Diamonds are meant to be a gift of love, and Jewelers of America abhors the way in which some gems have been used to fund conflict. To stop this practice, key industry representatives, including Jewelers of America, worked with governments and NGOs around the world to bring about the Kimberley Process Certification Scheme (KPCS), launched in 2002. The Kimberley Process regulates 99% of the rough diamond trade worldwide, through a system of import/export controls that prevents conflict diamonds from entering the legitimate supply chain. The Kimberley Process is supported and mandated by the United Nations with 80 nations currently participating.

Jewelers of America advises our members to ask their suppliers for written warranties (under the KPCS-approved industry ‘System of Warranties’), stating that their diamonds come from Kimberley-certified sources and are not involved in funding conflict.
Jewelers of America supports Kimberley Process reforms, including expanding the definition of conflict diamonds to include all systematic violence and conflicts that are diamond-related.

Jewelers of America advises our members to take additional precautions related to diamonds from Zimbabwe.
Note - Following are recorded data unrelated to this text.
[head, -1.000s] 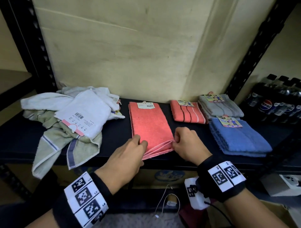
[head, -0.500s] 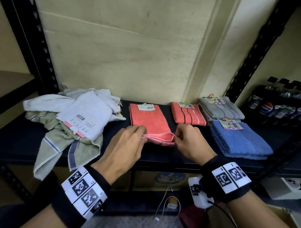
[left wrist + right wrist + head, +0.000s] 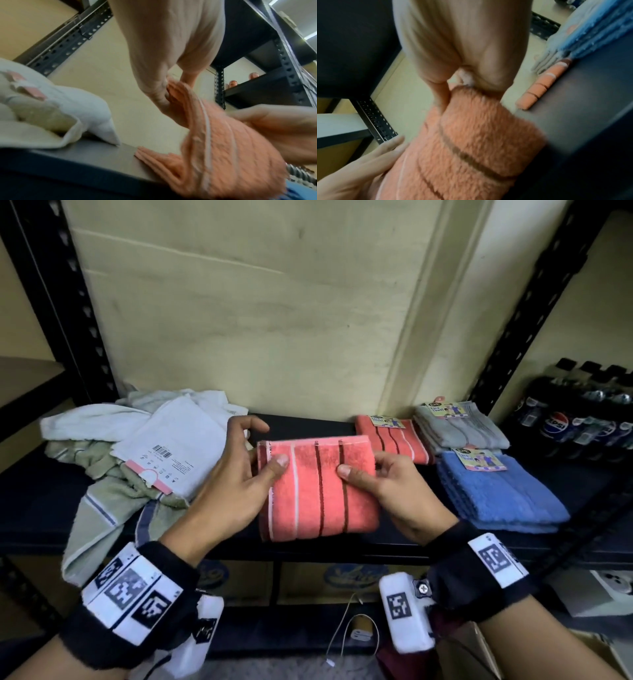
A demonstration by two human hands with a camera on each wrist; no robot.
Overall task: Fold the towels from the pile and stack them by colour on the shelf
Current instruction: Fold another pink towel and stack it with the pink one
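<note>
STEP: final fold | HANDS: left hand point(image 3: 239, 484) and right hand point(image 3: 387, 487) pinch coral towel point(image 3: 318, 491) edges | NEXT: towel to be laid on folded coral towel point(image 3: 394, 440), just right of it.

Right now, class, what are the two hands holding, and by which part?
Both hold the folded coral towel. The left hand pinches its left edge, thumb on top; the right hand pinches its right edge, thumb on top.

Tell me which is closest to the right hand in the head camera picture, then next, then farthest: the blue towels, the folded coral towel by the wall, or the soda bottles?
From the right hand:
1. Folded coral towel, just behind it by the wall.
2. Blue towels, off to its right on the shelf.
3. Soda bottles, far right, beyond the shelf post.
</note>
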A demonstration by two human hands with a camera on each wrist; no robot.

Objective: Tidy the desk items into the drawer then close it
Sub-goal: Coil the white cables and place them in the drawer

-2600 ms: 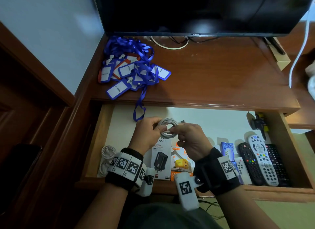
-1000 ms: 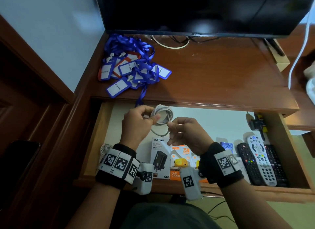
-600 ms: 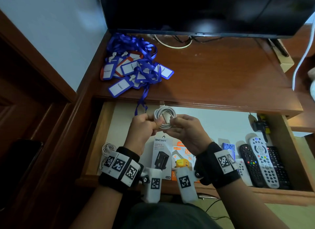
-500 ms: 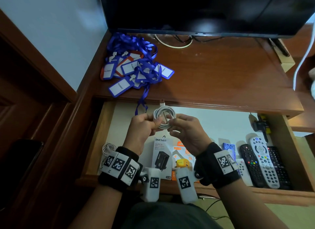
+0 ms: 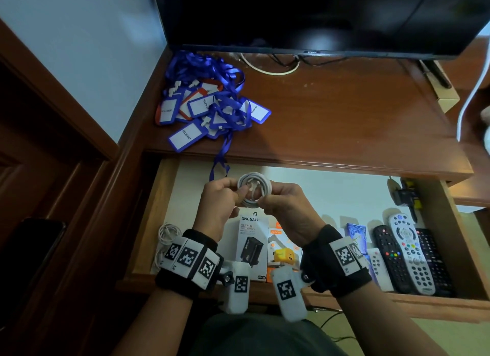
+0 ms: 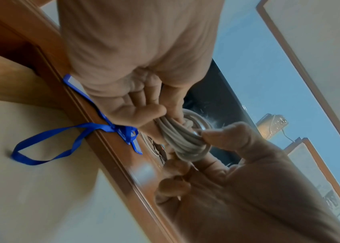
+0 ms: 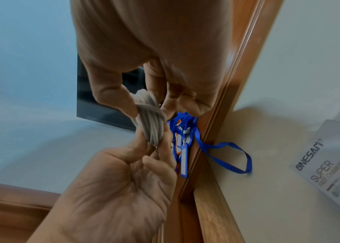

JA acknowledges Zimbabwe’s achievement in meeting the KPCS minimum requirements, but notes that, regardless of Zimbabwe returning to full Kimberley Process status, the U.S. Department of Treasury’s Office of Foreign Assets Control (OFAC) continues to enforce legal sanctions that prohibit all dealings, both directly and through third parties, with a number of Zimbabwean entities – including the Zimbabwe Mining Development Corporation (ZMDC) – that own, control or are involved in the export of Zimbabwean diamonds.

As a result, Jewelers of America advises members to exercise appropriate due diligence with business partners, including taking additional precautionary measures for inventory protection in order to ensure compliance with U.S. law and maintain consumer confidence in diamonds. Specifically, Jewelers of America members should continue to require their suppliers to provide additional written reassurances, beyond the World Diamond Council’s System of Warranties statement, that the diamonds they supply have not been obtained in violation of applicable national laws and/or sanctions.